You can actually have a significant amount of water on it, close to 3 litters. Cover the top with acrylic and you would have a perfect place to do dry start, to grow fern and mosses, or for swampy plants. 

I am going to setup mine for a emersed bolbitis XL plant that I purchased, with a fogger, so that may give you some ideas.


----------



## nayr88 (14 Apr 2011)

That's pretty cool mate, u have it outside right? So sunlight to grow plants. 

If it was just to do a emersed planted tank then could always light it with one of the superfish clip ons, I don't know what sort of heat darts needs but I did read they need some UV for bone growth??? Don't know how accurate that is again so not brilliant.

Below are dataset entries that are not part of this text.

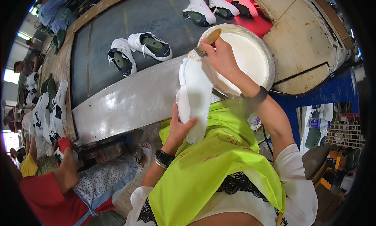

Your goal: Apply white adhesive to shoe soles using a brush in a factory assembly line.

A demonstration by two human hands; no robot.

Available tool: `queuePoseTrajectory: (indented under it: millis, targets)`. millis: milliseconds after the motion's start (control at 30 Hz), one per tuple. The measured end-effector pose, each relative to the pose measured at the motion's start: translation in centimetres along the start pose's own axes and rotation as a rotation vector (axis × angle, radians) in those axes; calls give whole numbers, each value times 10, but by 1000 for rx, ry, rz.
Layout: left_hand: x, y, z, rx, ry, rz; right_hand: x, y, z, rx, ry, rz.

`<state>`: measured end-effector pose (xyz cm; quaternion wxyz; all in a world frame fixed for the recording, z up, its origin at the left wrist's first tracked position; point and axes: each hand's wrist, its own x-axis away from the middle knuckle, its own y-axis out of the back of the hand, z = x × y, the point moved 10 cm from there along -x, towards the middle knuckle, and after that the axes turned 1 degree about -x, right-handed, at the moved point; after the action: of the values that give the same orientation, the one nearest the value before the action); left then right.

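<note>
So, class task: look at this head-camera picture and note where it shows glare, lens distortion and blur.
Head view: glare whitens the metal ledge and washes out the white bowl; the fisheye lens bends the conveyor belt and darkens the picture's rim; the shoe sole in the left hand is sharp, while the brush in the right hand is slightly soft.

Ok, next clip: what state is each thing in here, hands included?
Left hand: gripping the white shoe, sole side up.
White shoe: held tilted, toe toward the tub.
Right hand: holding the brush.
Brush: bristles touching the shoe's toe end.
White tub: open, filled with white paste.
Shoes on the belt: upright, with green lasts inside.
</note>
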<state>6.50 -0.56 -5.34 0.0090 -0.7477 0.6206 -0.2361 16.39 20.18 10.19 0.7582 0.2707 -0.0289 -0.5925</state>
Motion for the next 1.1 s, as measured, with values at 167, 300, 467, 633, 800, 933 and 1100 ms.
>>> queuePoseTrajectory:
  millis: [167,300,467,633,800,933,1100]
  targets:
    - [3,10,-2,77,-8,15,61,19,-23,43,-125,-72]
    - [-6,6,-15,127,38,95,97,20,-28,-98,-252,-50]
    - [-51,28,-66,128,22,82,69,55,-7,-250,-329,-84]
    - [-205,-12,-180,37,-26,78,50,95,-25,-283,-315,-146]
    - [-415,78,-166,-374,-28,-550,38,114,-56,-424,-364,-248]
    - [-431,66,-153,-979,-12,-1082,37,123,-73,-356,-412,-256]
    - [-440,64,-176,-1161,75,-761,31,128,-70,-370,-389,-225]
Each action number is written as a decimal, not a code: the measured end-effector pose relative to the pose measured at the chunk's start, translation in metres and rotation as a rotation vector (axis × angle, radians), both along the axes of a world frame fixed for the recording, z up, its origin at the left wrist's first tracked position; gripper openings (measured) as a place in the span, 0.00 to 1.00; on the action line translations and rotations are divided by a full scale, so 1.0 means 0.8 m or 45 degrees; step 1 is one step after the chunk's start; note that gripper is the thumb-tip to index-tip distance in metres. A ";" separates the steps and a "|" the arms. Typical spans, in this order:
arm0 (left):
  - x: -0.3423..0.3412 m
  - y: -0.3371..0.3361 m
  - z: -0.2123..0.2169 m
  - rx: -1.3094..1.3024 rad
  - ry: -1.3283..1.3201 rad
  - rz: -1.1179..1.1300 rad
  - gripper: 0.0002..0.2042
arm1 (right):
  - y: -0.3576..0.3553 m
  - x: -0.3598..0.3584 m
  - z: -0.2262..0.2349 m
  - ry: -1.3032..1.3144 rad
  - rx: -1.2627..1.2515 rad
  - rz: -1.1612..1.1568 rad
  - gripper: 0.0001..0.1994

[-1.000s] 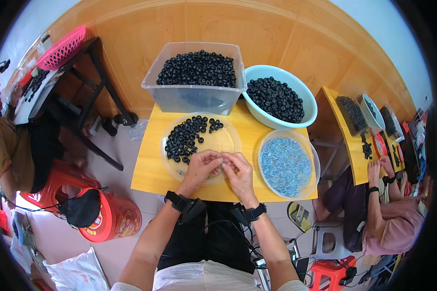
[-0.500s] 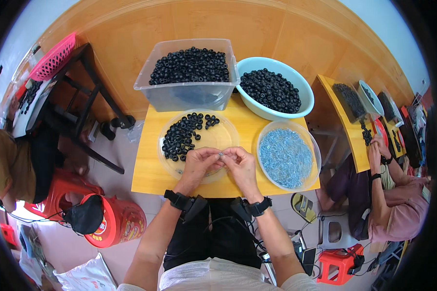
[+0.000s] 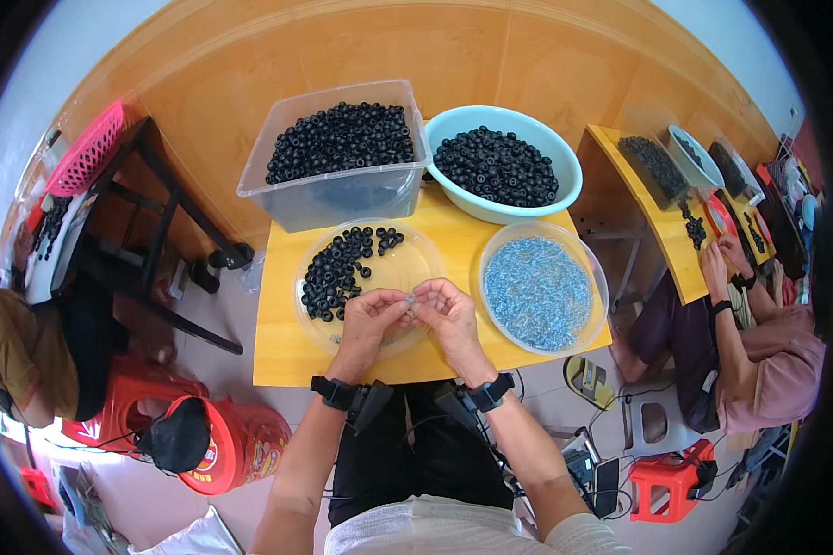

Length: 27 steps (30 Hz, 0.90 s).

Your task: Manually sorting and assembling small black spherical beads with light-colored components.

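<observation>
Over the near edge of a round clear tray, my left hand and my right hand meet with their fingertips pinched together. A tiny pale, shiny piece shows between the fingertips; its exact kind is too small to tell. Black, bead-like parts with holes lie loose in the left half of that tray. To the right of my right hand stands a second round clear tray, filled with small bluish, shiny pieces. Both wrists wear black straps.
Behind the trays, a clear plastic bin and a light blue basin hold many black parts on the yellow table. Co-workers sit at left and right. A red bucket and a red stool stand on the floor.
The whole view has shifted and turned slightly. My hands stay together at the tray, fingertips still pinched around the tiny piece, with only small finger movements.
</observation>
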<state>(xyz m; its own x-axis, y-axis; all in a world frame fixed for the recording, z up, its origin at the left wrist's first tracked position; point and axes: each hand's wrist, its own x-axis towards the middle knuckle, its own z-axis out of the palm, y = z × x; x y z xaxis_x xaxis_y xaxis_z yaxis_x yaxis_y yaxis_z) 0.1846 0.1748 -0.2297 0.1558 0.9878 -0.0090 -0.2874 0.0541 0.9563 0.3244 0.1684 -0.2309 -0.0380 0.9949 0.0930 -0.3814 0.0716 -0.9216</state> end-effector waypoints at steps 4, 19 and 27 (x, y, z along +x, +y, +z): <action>-0.002 0.000 0.000 -0.051 -0.126 -0.027 0.06 | -0.001 -0.003 0.003 0.061 -0.054 0.018 0.06; 0.002 -0.003 0.005 0.017 -0.143 0.045 0.08 | 0.003 -0.004 0.006 -0.701 0.184 -0.166 0.04; 0.001 -0.006 0.006 -0.023 0.005 0.069 0.06 | -0.002 -0.006 0.024 -1.036 0.435 -0.326 0.03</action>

Also a lot of sites saying 10gallons is the minimum to keep a pair in,


----------



## ghostsword (14 Apr 2011)

See this one:

DSC_1851 by GHOSTSWORD, on Flickr


----------



## bigmatt (14 Apr 2011)

where have you been hiding that one Luis? It's a little cracker!


----------



## nayr88 (14 Apr 2011)

Sell me it!!! 

Luis you've hidden that one well! More details please....lots more


----------



## a1Matt (14 Apr 2011)

he he. It's a pic from Vivarium


----------



## nayr88 (14 Apr 2011)

Oh poo haha, 

how do u keep the water at the front merging into the substrate at the back? Maybe silicone a piece of class? Or rock would be better more natural 

Maaaaan, I'm closeing my big tank down, and I said to my gf I would just keep a 60litre planted comunity....

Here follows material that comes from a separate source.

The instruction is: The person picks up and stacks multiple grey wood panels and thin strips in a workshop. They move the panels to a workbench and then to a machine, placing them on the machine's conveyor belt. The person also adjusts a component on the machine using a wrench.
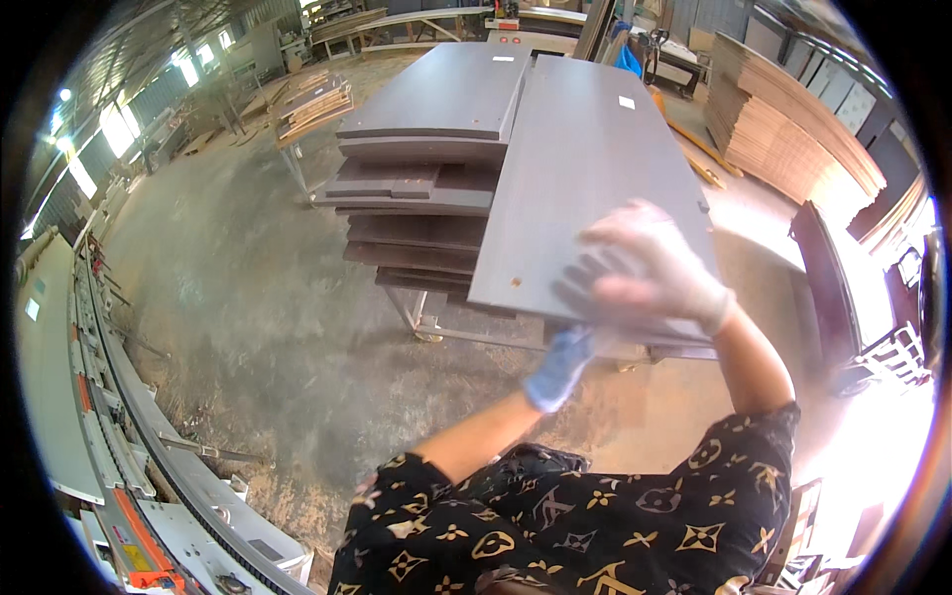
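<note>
A long grey panel (595,149) lies on top of the right-hand pile, with a small white label near its far end. Over its near part hovers my right hand (654,263) in a pale glove, blurred, fingers apart and nothing in them; a shadow falls on the panel below. My left hand (561,367), in a light blue glove, is at the panel's near edge. Its fingers are smeared and partly hidden there, so I cannot tell whether they grip the edge. Beside the long panel, a stack of grey panels (436,94) rises in uneven layers.
The panels rest on a metal trolley frame (426,325) with casters. A long machine with a track (129,367) runs along the left. Tall stacked brown sheets (783,129) stand at the back right, with a dark panel (828,283) nearer. Wood pieces (315,107) lie on a far-left stand.
</note>
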`<action>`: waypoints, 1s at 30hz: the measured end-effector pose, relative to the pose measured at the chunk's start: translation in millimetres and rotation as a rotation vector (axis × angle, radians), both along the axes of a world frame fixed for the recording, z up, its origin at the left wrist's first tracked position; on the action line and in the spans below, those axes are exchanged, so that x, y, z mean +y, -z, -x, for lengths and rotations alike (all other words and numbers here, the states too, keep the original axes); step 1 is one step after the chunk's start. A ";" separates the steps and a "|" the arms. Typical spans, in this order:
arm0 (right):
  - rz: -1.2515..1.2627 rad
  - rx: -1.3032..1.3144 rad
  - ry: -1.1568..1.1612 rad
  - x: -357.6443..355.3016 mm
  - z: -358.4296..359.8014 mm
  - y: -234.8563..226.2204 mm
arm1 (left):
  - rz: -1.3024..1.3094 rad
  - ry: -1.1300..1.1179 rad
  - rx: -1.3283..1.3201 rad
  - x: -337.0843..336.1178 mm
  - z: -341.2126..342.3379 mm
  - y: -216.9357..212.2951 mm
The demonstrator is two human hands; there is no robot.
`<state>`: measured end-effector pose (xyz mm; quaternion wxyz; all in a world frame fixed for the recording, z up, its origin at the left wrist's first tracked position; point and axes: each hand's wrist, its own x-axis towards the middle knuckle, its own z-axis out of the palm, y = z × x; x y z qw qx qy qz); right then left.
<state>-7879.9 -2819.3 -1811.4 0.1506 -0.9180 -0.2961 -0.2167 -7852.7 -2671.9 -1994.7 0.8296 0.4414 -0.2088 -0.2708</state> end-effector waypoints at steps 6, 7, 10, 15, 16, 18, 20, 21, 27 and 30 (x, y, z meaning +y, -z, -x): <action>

Now I want a shrimp tank planted....keep my current apisto planted annnnd a  frog terrarium haha

Matt this is another killi moment! We need to open a fish shop....with no fish or shrimp forsale.....more of a gallery


----------



## Steve Smith (15 Apr 2011)

nayr88 said:
			
		

> Matt this is another killi moment! We need to open a fish shop....with no fish or shrimp forsale.....more of a gallery



Do it


----------



## ghostsword (15 Apr 2011)

a1Matt said:
			
		

> he he. It's a pic from Vivarium



Yep, saw amazing vivariums there, and some of them much more interesting than planted tanks.


----------



## bigmatt (15 Apr 2011)

ghostsword said:
			
		

> a1Matt said:
> 
> 
> 
> ...



HERETIC!!!!!


----------



## ghostsword (15 Apr 2011)

They were indeed amazing, and on those you can easily have most of the plants we currently have on our tanks.  

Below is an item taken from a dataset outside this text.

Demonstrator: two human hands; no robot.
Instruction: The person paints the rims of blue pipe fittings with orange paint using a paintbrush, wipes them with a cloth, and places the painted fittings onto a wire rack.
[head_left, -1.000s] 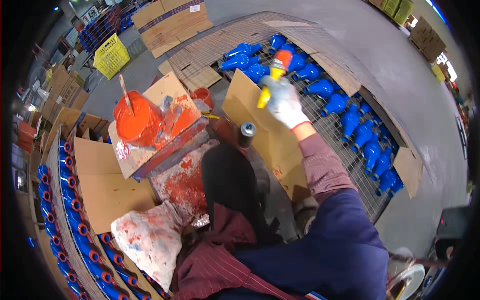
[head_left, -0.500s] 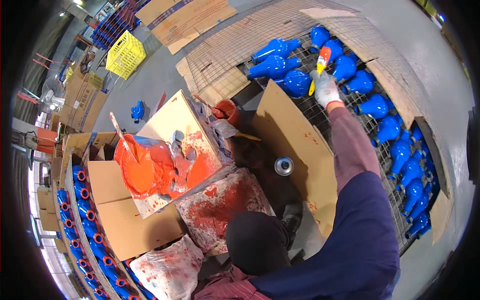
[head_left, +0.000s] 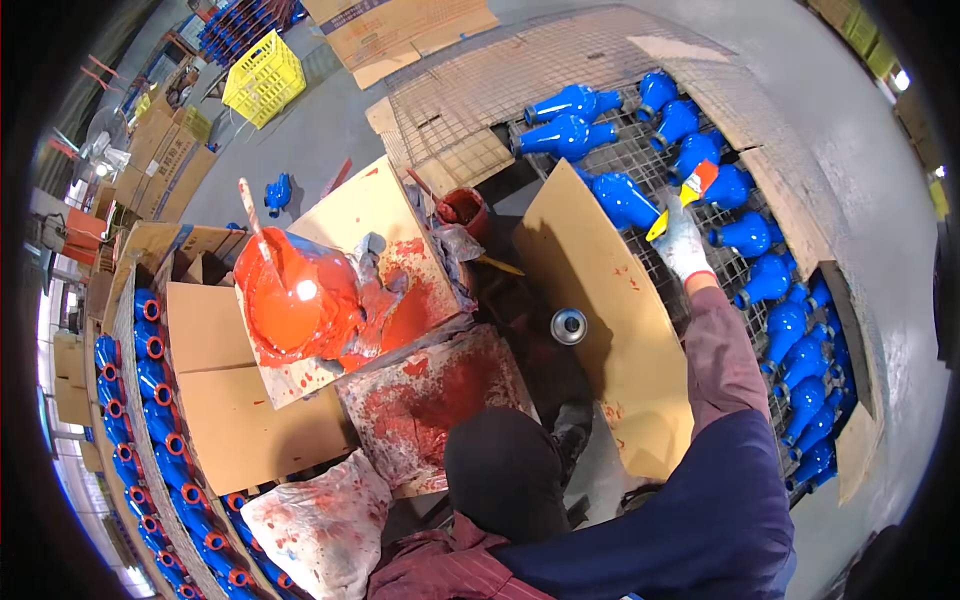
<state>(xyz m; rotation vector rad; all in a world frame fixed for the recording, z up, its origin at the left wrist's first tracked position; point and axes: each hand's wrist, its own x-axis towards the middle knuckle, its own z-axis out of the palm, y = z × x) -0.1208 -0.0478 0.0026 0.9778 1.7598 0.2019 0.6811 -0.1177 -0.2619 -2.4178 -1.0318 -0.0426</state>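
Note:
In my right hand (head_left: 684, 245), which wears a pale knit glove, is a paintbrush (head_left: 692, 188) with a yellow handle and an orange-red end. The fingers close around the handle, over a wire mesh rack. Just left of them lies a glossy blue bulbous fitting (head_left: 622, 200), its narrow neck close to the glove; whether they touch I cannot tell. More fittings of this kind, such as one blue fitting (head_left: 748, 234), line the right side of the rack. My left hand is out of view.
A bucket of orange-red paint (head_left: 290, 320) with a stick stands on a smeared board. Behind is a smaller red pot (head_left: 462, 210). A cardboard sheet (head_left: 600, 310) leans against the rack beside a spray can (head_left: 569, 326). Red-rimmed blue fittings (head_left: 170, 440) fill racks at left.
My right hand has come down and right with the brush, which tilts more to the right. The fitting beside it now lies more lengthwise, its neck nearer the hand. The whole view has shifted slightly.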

I would like to setup something that would be flooded every six months and see how the plants adapt and change.


----------



## Garuf (15 Apr 2011)

Stirng up the heretic, burn them!





Nah, I have to agree, there's some out there that truely knock the socks of any planted tank. Cheers for the info, I've read reports that a trio of pymy anolos could be kept in the bigger of the two but reports are conflicting, 10g's is almost certainly the smallest I'd want to go, just look at that frog in life that climed 100's feet to find bromeliads to lay eggs in. It would certainly make a great enclosure for some dwarf ferns and some creative approaches to scaping. I do however have an issue with it, how on earth do you maintain the pump that they all bury in the substrate?


----------



## a1Matt (15 Apr 2011)

I've seen a few build threads for vivariums that have been quite cleverly put together to allow access to the gubbins underneath (clever use of eggcrate).  Eats up the limited room you have though.

All this talk of heretics is really making me laugh.
@Ryan - a gallery sounds awesome.  My house is the prototype (10+ vases and tanks at the mo!).


----------



## bigmatt (15 Apr 2011)

Shop downstairs, gallery upstairs?
How about sitting the pump externally so just the piping runs under the substrate?
NO ONE EXPECTS THE SPANISH INQUISITION .....    
m


----------



## ghostsword (15 Apr 2011)

I always liked emerse growth and my tank has almost as much plants emerged as immerse, but after seeing the vivariums last month I was convinced! 


.


----------